Hi

The following issue was been bothering me for a while:
When you have an annotation with a value that is an array of classes [1] and one of those classes can't be loaded with the class loader of defining class of the element the annotation is defined on you get a ArrayStoreException (stack trace below). Personally I would expect a NoClassDefFoundError or something similar that tells me which class can't be loaded and allows me to fix the issue. Is this the intended behavior?

Caused by: java.lang.ArrayStoreException: sun.reflect.annotation.TypeNotPresentExceptionProxy at sun.reflect.annotation.AnnotationParser.parseClassArray(AnnotationParser.java:724) at sun.reflect.annotation.AnnotationParser.parseArray(AnnotationParser.java:531) at sun.reflect.annotation.AnnotationParser.parseMemberValue(AnnotationParser.java:355) at sun.reflect.annotation.AnnotationParser.parseAnnotation2(AnnotationParser.java:286) at sun.reflect.annotation.AnnotationParser.parseAnnotations2(AnnotationParser.java:120) at sun.reflect.annotation.AnnotationParser.parseAnnotations(AnnotationParser.java:72)
        at java.lang.Class.createAnnotationData(Class.java:3384)
        at java.lang.Class.annotationData(Class.java:3373)
        at java.lang.Class.getAnnotations(Class.java:3310)

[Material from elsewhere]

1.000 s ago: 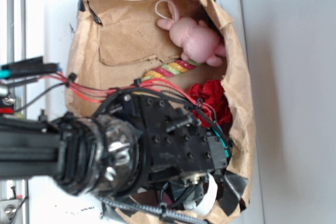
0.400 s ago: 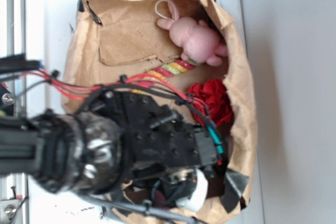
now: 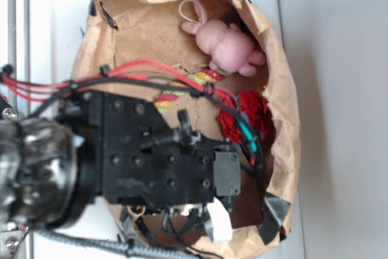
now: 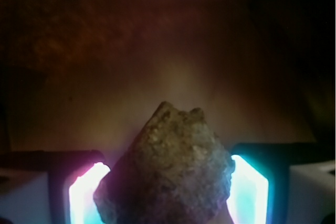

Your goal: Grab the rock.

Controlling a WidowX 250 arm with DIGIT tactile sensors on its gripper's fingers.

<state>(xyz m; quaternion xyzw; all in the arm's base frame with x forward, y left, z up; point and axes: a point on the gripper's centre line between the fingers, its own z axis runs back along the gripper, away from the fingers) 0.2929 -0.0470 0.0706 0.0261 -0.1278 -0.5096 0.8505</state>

The issue seems to be that AnnotationParser#parseClassValue can return a TypeNotPresentExceptionProxy and AnnotationParser#parseAnnotationArray does not check the value before storing it into a typed array.

 [1] eg.

public @interface Sample {

    Class<?>[] value();

}

I would like to take a moment to lament the fact that you no longer offer fastdebug builds and no longer include sources for non-API classes. Things like this were much easier to debug in the good old JDK 6 days. This is double annoying when your marketing honchos are always touting increased developer productivity.